De Luca che fa fatica, anche fisicamente, a superare in autostrada la curva di Vietri in direzione di Napoli, s’è scapicollato per la prima volta a un’assemblea del Pd nella metropoli campana. In un’atmosfera surreale, è partito con un monologo di 40 minuti. Un manifesto anti-Schlein: sì al terzo mandato e no al campo largo. «Vengo da un grande e glorioso partito che è tuttavia morto tra gli applausi. In quel partito c’erano uomini che si chiamavano Enrico Berlinguer, Amendola, Nilde Iotti, Terracini. Oggi abbiamo un po’ di arte povera tra di noi, rischiamo di morire tra le bandiere al vento». La premessa di una convergenza impossibile è questa. Forte del fatto che in Campania Schlein ha vinto solo nell’odiata Napoli. Perché lui, i suoi, e tutto il notabilato locale sostenevano Stefano Bonaccini, che però quando s’è trattato di commissariare il partito campano ha votato a favore. «Coltellate correntizie», le definirebbe. De Luca, legittimamente, vuole decidere il suo destino politico, ma rischia, questa volta, di fare la fine dello sceriffo Kane in Mezzogiorno di fuoco : consuma la sua vendetta, ma intorno a lui non c’è più nessuno.

IL PERSONAGGIO

LA VITA – Nato a Ruvo del Monte, Potenza, nel 1949, Vincenzo De Luca sì è trasferito da bambino con la famiglia a Salerno. Laureato in Storia e Filosofia, ha insegnato per un periodo alle scuole superiori. Divorziato dalla prima moglie, ha due figli, Piero, 43 anni, e Roberto, 40. Il primo è vicecapogruppo del Pd alla Camera, il secondo assessore a Salerno.

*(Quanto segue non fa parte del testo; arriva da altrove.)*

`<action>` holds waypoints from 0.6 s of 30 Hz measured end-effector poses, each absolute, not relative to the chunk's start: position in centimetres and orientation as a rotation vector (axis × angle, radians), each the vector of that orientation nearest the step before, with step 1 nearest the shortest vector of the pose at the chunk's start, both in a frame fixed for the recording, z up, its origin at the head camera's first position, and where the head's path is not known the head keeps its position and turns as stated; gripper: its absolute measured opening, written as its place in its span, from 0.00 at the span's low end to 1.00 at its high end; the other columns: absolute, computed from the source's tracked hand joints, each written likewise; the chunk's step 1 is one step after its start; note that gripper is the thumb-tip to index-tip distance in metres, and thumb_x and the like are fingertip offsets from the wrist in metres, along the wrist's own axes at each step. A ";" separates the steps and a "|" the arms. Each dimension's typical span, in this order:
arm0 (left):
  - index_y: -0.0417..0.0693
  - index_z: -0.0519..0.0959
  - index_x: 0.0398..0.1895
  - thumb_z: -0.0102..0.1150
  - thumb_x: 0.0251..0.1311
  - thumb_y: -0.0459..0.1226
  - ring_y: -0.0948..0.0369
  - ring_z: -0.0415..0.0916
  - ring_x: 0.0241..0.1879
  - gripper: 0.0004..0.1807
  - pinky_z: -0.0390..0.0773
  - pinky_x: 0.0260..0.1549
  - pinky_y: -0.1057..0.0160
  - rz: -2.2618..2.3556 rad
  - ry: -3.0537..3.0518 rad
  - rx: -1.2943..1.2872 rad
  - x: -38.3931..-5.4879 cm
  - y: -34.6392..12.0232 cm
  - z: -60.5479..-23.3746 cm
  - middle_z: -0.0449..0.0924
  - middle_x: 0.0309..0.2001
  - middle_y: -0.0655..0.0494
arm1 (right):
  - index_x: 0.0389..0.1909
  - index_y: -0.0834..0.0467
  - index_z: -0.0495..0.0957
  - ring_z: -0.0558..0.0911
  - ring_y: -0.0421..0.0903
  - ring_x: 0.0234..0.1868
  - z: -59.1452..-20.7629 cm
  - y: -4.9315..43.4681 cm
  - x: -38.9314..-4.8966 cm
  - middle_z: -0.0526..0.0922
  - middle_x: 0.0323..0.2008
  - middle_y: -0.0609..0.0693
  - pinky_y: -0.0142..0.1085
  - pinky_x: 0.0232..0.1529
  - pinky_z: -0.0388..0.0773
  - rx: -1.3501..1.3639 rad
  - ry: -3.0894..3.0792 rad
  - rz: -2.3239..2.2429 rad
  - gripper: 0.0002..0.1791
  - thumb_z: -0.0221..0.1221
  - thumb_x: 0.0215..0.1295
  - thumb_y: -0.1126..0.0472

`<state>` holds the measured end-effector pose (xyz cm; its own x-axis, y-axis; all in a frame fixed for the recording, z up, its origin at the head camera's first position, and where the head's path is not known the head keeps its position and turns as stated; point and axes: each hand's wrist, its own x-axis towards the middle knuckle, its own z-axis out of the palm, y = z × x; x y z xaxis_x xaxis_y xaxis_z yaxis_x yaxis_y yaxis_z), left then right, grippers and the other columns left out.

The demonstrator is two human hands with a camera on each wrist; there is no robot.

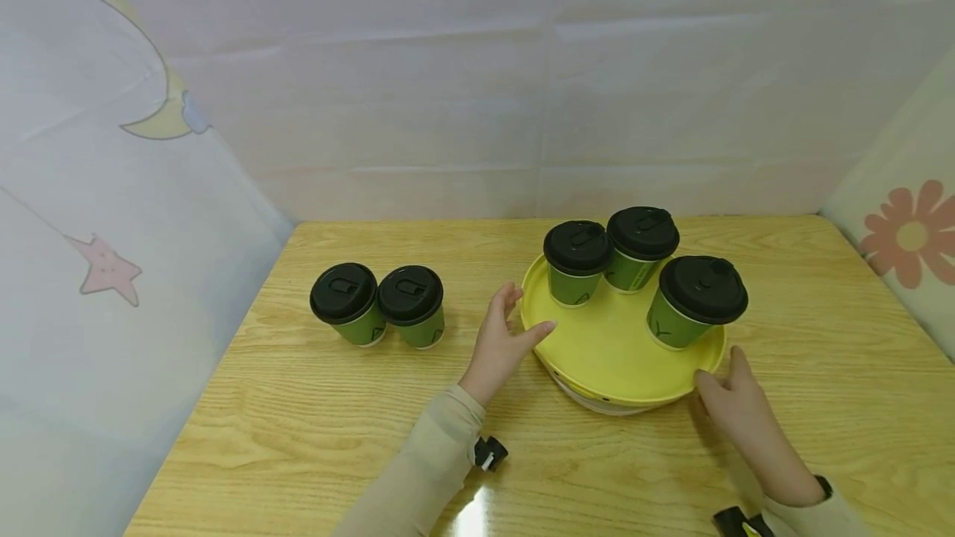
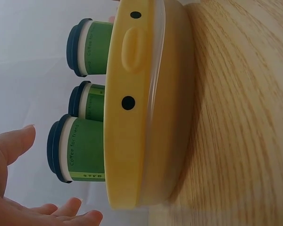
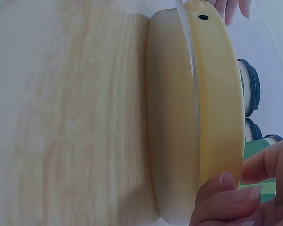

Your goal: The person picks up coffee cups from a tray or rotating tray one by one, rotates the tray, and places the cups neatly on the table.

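Observation:
A round yellow tray (image 1: 597, 359) with a raised rim sits on a pale round base (image 1: 604, 407); black dots and a beak-like bump (image 2: 133, 49) mark its side. Standing on it are three green paper cups with black lids: one at the left (image 1: 573, 288), one behind (image 1: 629, 272) and a bigger-looking one (image 1: 673, 321) at the right. My left hand (image 1: 498, 348) is beside the left rim, thumb and fingers spread, holding nothing. At the right front rim, my right hand (image 1: 748, 421) pinches the tray's edge, thumb on top and fingers (image 3: 221, 188) against its side wall.
Two more lidded green cups, one left (image 1: 361, 326) and one right (image 1: 423, 331), stand close together on the wooden table (image 1: 298, 437), left of the tray. A pale cloth backdrop (image 1: 418, 106) rises behind the table and along both sides.

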<state>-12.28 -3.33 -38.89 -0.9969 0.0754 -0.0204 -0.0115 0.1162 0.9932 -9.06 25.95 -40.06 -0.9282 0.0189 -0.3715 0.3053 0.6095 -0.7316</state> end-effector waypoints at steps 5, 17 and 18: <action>0.36 0.50 0.74 0.64 0.63 0.36 0.48 0.52 0.72 0.43 0.57 0.68 0.48 2.050 2.289 0.067 -12.4 -3.3 -39.1 0.58 0.71 0.41 | 0.67 0.77 0.20 0.64 0.40 0.15 -40.1 25.7 -9.0 0.67 0.15 0.45 0.33 0.19 0.66 0.236 2.538 -1.277 0.41 0.34 0.71 0.60; 0.36 0.50 0.74 0.64 0.62 0.35 0.48 0.51 0.72 0.43 0.56 0.68 0.48 2.050 2.282 0.053 -12.4 -3.2 -39.3 0.57 0.71 0.41 | 0.67 0.79 0.23 0.63 0.40 0.14 -40.5 26.4 -9.7 0.66 0.15 0.46 0.33 0.17 0.65 0.214 2.585 -1.276 0.39 0.34 0.71 0.62; 0.36 0.50 0.74 0.64 0.62 0.35 0.48 0.52 0.72 0.43 0.56 0.68 0.48 2.049 2.283 0.052 -12.4 -3.2 -39.3 0.57 0.71 0.41 | 0.67 0.80 0.24 0.63 0.40 0.14 -40.5 26.5 -9.8 0.65 0.15 0.45 0.33 0.17 0.65 0.217 2.587 -1.271 0.39 0.34 0.71 0.62</action>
<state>-12.43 -3.22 -39.30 -0.9967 0.0740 -0.0322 -0.0240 0.1089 0.9938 -9.75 26.45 -40.54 -0.9575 0.0231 -0.2876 0.2417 0.6083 -0.7560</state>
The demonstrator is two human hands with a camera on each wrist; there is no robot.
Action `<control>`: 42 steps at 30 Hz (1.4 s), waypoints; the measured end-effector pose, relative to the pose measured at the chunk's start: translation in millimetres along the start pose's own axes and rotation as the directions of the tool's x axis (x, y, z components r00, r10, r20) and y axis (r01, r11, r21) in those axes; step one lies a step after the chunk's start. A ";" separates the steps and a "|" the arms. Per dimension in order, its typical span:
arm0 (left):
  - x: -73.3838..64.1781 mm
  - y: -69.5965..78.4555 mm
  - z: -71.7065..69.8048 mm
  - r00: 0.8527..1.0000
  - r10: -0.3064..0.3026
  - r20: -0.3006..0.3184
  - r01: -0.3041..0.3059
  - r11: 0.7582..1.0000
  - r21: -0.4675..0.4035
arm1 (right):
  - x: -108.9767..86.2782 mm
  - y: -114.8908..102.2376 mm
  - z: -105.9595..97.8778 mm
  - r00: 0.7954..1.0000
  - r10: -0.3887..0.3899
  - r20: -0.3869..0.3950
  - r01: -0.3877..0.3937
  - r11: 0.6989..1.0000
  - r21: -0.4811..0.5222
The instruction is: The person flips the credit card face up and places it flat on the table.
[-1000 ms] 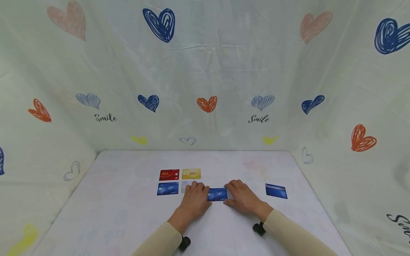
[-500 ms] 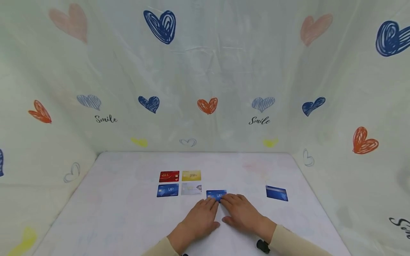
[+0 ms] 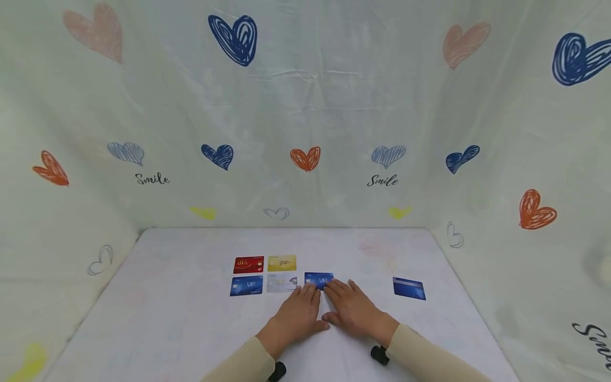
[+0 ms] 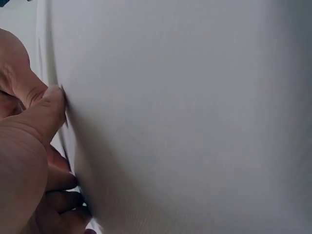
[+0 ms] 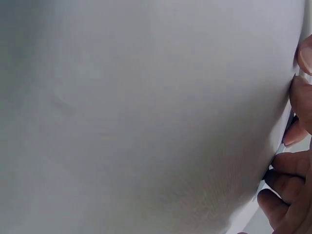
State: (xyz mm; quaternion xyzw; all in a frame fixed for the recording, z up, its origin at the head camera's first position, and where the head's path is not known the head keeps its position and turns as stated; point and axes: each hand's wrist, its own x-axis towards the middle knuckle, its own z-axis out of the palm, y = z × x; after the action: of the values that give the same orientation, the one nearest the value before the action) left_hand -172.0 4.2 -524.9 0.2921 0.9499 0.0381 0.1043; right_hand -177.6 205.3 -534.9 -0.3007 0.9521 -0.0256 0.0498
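A blue VIP card (image 3: 316, 278) lies flat on the white tabletop, right of a silver card (image 3: 280, 282). My left hand (image 3: 297, 314) has its fingertips at the card's near edge, the fingers fairly straight. On the same edge, a little to the right, rest the fingertips of my right hand (image 3: 354, 312). Both thumbs point inward, close together below the card. In the left wrist view the left hand (image 4: 24, 146) touches the table surface; the right wrist view catches the right hand (image 5: 292, 190) at its edge. The card is not visible in either wrist view.
Left of the silver card lies another blue VIP card (image 3: 246, 285). Behind them are a red VIP card (image 3: 249, 265) and a yellow card (image 3: 282, 262). A blue card with a stripe (image 3: 409, 288) lies tilted at the right. A heart-printed curtain (image 3: 305, 106) surrounds the table.
Both hands went from the card's sides to its near edge. The blue VIP card then slid away from me and now lies about level with the silver card.
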 end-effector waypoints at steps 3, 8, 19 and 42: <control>8.4 -8.1 1.3 1.000 -0.015 -0.004 0.015 1.000 0.002 | 11.8 2.2 -0.4 1.000 0.011 0.003 -0.011 1.000 0.012; 20.8 -18.5 -0.2 1.000 -0.020 -0.005 0.020 1.000 0.010 | 30.3 4.8 -5.9 0.999 0.050 0.022 -0.050 0.998 0.033; 32.2 -25.0 -5.5 1.000 -0.026 -0.005 0.026 1.000 0.007 | 46.0 11.0 -9.7 0.994 0.098 0.052 -0.100 0.994 0.040; 37.9 -23.7 -9.1 0.997 -0.072 0.006 0.073 0.997 -0.031 | 51.9 17.6 -3.1 0.991 0.110 0.074 -0.114 0.992 0.052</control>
State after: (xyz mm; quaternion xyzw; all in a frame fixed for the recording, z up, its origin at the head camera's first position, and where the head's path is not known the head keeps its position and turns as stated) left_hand -217.6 5.8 -525.8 0.2560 0.9589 0.0482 0.1126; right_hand -230.2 189.9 -537.4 -0.2461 0.9640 -0.0387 0.0934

LA CARRIERA – De Luca ha aderito al Pci e nel 1990 è diventato vicesindaco di Salerno. In varie fasi ha gestito la città per 17 anni, diventando il sindaco più longevo d’Italia. E’ stato presidente della Regione per due mandati, incarico che attualmente ricopre e vorrebbe essere ricandidato per la terza volta, contro la volontà della segretaria del Pd Elly Schlein.